Sandbox heuristical detection disagrees.

If people have JS enabled it's going to keep flagging on this dropping in their %AppData% temp directory for current browser.

NoCoin BL'd you too because you aren't using CoinHive anymore with their new auth mod.  To vendors it just looks like you're just another compromised domain with injected JS. Vendors who sell to enterprises who have no business use case for workstations chewing up CPU cycles randomly.

t. - Xylitol


----------



## Corrugated Daffodils (Oct 18, 2017)

I like how my comment gets removed for not contributing when the autistic slapfight doesn't lol


----------



## BillionBisonBucks (Oct 18, 2017)

Corrugated Daffodils said:


> I like how my comment gets removed for not contributing when the autistic slapfight doesn't lol


Wow. Your comment must have been _really _useless.


----------



## Dr. Boe Jangles Esq. (Oct 18, 2017)

This entire thread is retarded, the miner is fine, and you all need to calm the fuck down.



The Carolignian said:


> You wanna clarify this bit right here, please? 'Cause from where I'm sitting it seems like there's no incentive to let you run your miner if sometime in the next year or two you're gonna close up shop and disappear no matter what if you get a job offer.


"To *let *you run it".
Hey, that's neat, guy who joined a week ago and now dictates how the site is run.


The Carolignian said:


> I mean, I'd see your point of view if this place were just some moneypit trying to fly on ads in the age of adblock, but I got the impression your Monero experiment was performing well above the going rate you would get from ads alone.
> 
> Getting a job in web programming isn't as unlikely as you seem to think, unless I'm missing something and your adventures with that miserable crippled shithead actually left you with a record.


The site has struggled with money problems for some time because some British lunatic has personally targeted us for his crusade. Keeping it up is a simple matter of numbers, and expecting Null to do some kind of retail bullshit to enable it is absurd.


The Carolignian said:


> I just find it amusing the lengths people go to dickride a guy who's obviously an aspie himself.
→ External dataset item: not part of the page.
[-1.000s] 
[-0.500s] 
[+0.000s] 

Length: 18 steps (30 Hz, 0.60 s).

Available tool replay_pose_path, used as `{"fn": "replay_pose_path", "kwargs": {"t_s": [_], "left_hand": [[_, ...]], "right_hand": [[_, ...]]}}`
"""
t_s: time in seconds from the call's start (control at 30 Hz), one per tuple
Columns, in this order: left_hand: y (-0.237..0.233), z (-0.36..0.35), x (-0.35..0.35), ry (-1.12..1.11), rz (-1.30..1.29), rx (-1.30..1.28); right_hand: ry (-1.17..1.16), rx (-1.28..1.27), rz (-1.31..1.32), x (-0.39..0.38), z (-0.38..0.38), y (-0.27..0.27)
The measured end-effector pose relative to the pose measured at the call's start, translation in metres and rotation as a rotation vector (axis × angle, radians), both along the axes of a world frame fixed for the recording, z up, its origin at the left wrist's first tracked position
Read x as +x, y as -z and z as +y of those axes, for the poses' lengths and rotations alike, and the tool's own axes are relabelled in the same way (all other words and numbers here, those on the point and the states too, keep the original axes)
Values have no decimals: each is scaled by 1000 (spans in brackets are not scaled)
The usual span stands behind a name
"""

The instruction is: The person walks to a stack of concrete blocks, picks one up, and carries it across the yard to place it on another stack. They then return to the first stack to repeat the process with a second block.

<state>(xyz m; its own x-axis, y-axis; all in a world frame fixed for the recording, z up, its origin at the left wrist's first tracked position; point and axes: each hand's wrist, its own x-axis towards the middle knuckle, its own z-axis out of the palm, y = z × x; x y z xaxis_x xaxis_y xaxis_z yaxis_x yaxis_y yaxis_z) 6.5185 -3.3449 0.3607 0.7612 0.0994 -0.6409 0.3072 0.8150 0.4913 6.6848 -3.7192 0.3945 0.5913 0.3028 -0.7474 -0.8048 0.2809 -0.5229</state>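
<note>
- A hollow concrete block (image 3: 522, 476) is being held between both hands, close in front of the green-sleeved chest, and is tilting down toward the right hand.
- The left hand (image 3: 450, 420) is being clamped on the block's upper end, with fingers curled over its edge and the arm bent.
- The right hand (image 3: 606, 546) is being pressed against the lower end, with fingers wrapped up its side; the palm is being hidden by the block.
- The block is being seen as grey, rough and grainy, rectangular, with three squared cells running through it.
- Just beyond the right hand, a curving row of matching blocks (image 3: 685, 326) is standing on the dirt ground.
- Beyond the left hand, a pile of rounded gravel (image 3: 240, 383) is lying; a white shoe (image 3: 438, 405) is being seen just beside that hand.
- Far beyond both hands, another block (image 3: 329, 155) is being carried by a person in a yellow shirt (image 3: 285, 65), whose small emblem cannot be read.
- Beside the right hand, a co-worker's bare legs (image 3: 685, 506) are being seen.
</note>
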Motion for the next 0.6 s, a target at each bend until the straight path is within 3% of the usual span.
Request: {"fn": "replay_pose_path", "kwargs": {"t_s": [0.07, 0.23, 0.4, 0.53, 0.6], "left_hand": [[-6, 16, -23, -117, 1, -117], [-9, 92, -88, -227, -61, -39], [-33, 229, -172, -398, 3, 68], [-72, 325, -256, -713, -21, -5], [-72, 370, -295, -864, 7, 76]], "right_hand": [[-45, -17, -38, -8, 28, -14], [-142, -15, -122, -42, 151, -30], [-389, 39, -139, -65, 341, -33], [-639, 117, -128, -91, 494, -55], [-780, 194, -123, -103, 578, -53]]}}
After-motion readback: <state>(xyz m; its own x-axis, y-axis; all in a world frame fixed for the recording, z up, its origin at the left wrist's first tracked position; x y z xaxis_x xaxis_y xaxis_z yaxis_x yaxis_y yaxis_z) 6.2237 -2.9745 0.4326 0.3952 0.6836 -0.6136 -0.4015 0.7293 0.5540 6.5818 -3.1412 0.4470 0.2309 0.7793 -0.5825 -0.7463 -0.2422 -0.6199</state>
There's a certain special irony in a dude who needs his own safespace and defense force because he secretly *is *a lolcow.
> 
> Just like his Dramatica article claimed all along.


Is there something you'd like to share with us, guy who joined a week ago?
Because you've been shitting up the whole thread and I'm kinda curious who you are and what your beef is, personally. You seem weirdly invested in the the topic for a new user, and you reek of grudge.


Null said:


> They are a lot of what I need, but I predict they will be short lived. The next step will be browsers (Chrome / FireFox) disabling it entirely and then it will be dead.
> 
> 
> I've been hosting this site for 5 years and my ambitions center around continuing it into other things. I anticipate no change. Your concerns are unfounded and bewildering.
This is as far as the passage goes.